Norris, D.M., M.E. Colvin, L.E. Miranda, and M.A. Lashley. 2021. Supplemental habitat is reservoir dependent: Identifying optimal planting decision using Bayesian Decision Networks. Journal of Environmental Management. doi.org/10.1016/j.jenvman.2021.114139
Abstract
Environmental management often requires making decisions despite system uncertainty. One such example is mudflat mediation in flood control reservoirs. Reservoir mudflats limit development of diverse fish assemblages due to the lack of structural habitat provided by plants. Seeding mudflats with agricultural plants may mimic floodplain wetlands once inundated and provide fish habitat and achieve habitat management objectives. However, planting success is uncertain because of unpredictable water level fluctuations that affect plant survival and growth. Decision support tools can account for uncertainty that influences decision outcomes and reduce the risk in reservoir mudflat planting decisions. We used Bayesian decision networks and sensitivity analyses to quantify uncertainty surrounding mudflat plantings as supplemental fish habitat in four northwest Mississippi reservoirs. When averaged across all uncertainty, planting was the optimal decision only in Enid Lake.

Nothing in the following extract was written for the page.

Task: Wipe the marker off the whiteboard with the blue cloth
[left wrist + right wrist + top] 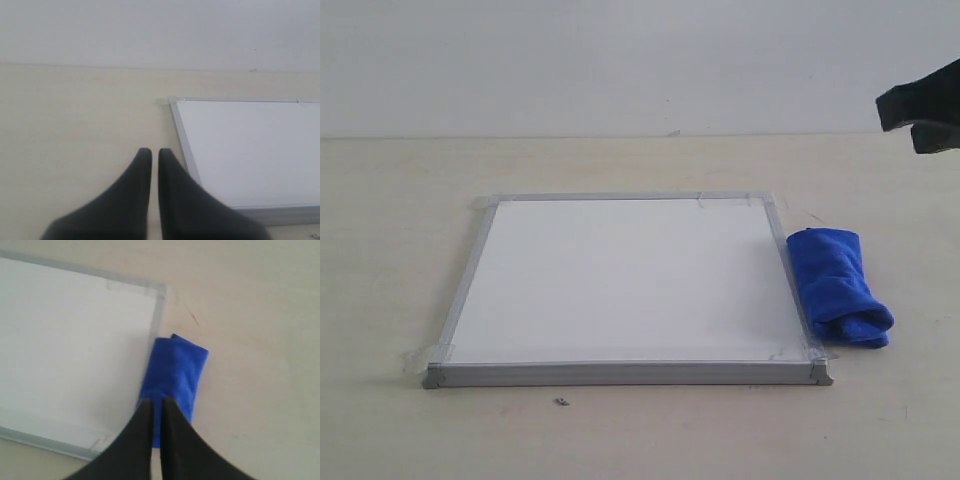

Response profiles identified planting decisions depended on elevation contours within Enid, Sardis, and Grenada reservoirs. No planting was optimal at all elevations for Arkabutla Lake. These results provide a quantified basis for establishing best management practices and identifying key system states that influence decision outcomes. The process used in this study to evaluate planting decisions can be applied to any reservoir by modifying reservoir dependent inputs to evaluate planting decisions to provide supplemental fish habitat.